### [Assignment]
Pick every line out of the entries below that has the string "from", and copy it.

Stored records
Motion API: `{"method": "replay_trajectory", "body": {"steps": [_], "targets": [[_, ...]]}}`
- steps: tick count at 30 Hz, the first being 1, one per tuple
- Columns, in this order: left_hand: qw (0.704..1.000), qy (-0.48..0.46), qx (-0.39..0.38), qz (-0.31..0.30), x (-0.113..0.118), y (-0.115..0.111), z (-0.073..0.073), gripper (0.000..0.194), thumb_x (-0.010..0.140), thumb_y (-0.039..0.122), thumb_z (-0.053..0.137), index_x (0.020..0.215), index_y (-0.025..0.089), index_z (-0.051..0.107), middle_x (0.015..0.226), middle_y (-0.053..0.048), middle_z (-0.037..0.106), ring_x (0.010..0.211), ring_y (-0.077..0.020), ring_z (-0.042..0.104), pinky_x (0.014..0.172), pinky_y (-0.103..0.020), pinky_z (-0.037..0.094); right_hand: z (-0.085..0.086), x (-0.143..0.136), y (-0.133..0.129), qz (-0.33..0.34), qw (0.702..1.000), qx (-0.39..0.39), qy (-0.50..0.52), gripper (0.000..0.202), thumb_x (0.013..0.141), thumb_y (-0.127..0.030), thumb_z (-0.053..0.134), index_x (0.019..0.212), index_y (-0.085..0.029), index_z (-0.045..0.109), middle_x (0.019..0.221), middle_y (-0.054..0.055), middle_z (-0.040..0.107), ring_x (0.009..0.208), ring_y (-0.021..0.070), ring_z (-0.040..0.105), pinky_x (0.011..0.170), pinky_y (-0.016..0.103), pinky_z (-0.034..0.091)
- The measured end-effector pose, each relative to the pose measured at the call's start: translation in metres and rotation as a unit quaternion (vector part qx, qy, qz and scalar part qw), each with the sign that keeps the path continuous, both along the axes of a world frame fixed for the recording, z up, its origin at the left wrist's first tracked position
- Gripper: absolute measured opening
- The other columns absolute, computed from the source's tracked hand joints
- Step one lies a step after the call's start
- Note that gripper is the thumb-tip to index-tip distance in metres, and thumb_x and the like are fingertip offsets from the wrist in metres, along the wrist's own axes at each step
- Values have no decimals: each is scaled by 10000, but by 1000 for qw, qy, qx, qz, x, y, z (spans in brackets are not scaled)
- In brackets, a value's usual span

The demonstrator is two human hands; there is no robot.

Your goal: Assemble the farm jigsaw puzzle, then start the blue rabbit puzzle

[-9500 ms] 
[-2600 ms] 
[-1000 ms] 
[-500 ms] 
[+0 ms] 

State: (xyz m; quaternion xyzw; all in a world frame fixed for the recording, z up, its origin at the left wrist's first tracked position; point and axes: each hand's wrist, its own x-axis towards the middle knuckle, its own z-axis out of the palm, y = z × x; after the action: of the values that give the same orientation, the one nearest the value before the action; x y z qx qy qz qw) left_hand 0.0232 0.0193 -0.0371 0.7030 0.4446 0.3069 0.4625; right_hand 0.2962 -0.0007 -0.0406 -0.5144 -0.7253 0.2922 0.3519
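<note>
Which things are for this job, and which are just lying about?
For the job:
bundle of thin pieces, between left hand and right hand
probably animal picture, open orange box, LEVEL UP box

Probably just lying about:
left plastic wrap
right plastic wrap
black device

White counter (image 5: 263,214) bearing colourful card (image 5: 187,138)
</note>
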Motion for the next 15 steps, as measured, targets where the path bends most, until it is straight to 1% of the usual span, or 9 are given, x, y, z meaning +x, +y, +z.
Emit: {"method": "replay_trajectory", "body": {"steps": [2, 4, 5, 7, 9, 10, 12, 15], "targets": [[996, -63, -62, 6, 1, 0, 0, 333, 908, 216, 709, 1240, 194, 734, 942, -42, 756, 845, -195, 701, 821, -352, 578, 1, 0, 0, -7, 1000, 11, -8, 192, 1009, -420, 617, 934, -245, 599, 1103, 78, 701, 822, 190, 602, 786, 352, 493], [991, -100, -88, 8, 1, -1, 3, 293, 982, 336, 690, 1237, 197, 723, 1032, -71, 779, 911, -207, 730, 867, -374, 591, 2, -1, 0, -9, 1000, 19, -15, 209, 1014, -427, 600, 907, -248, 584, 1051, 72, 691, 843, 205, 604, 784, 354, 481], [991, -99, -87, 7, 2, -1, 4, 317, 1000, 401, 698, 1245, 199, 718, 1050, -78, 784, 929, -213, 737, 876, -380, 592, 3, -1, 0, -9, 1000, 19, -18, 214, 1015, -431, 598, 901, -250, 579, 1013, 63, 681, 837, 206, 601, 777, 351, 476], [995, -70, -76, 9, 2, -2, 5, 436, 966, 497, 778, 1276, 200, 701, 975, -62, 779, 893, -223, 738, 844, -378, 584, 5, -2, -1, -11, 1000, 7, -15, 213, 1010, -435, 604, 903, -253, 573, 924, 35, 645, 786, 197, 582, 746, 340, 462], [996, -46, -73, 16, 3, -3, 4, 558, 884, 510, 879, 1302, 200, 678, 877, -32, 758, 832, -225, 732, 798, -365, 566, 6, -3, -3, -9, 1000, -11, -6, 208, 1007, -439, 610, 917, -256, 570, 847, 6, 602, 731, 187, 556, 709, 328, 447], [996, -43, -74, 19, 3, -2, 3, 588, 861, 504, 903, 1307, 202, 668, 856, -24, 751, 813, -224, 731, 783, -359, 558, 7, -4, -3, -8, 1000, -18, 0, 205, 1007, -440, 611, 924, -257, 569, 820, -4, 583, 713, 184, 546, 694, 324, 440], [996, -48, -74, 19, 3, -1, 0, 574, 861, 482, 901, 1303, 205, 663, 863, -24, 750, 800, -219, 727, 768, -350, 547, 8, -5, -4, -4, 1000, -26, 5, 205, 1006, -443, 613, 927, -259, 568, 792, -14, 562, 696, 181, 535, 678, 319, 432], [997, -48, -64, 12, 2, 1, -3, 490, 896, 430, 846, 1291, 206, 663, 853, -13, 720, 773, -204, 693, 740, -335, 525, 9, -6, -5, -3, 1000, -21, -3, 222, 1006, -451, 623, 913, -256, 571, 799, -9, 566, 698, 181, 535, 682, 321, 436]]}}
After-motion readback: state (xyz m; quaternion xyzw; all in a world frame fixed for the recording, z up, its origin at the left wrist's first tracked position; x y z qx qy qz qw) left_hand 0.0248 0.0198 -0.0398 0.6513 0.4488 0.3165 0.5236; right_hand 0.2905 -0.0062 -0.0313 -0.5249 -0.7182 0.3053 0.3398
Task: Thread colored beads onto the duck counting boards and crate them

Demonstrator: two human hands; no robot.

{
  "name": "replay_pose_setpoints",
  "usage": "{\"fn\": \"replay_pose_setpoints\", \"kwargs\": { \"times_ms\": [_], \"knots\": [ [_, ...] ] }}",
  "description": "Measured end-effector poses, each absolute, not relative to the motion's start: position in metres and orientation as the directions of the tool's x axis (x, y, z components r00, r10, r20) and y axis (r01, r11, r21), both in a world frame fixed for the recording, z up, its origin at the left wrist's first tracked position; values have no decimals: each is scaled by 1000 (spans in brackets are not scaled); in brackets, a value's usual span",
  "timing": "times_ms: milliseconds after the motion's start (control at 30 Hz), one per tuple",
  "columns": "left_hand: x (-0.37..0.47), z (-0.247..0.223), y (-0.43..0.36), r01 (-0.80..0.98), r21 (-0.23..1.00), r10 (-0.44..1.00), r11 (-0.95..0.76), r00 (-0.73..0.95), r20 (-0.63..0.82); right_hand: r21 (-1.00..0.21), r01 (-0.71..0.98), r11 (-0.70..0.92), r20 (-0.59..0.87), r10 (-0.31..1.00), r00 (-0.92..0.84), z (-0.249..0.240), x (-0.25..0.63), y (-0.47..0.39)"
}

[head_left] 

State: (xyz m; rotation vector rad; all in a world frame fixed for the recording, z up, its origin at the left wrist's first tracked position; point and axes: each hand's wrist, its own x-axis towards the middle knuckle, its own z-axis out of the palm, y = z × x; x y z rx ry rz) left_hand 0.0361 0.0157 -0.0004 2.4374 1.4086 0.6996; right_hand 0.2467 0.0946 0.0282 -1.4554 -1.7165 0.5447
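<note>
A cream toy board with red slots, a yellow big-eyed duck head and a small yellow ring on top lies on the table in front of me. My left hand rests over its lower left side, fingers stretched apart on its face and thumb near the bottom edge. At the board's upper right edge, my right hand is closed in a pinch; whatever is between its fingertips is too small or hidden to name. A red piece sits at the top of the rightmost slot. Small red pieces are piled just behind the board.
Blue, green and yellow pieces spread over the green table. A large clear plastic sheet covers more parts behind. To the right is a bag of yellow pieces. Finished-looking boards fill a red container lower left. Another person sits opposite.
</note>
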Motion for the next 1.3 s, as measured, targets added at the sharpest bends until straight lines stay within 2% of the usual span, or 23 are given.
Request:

### [Task response]
- The other columns absolute, computed from the source's tracked hand joints
- Note that gripper is the thumb-tip to index-tip distance in metres, and thumb_x and the like are fingertip offsets from the wrist in metres, along the wrist's own axes at each step

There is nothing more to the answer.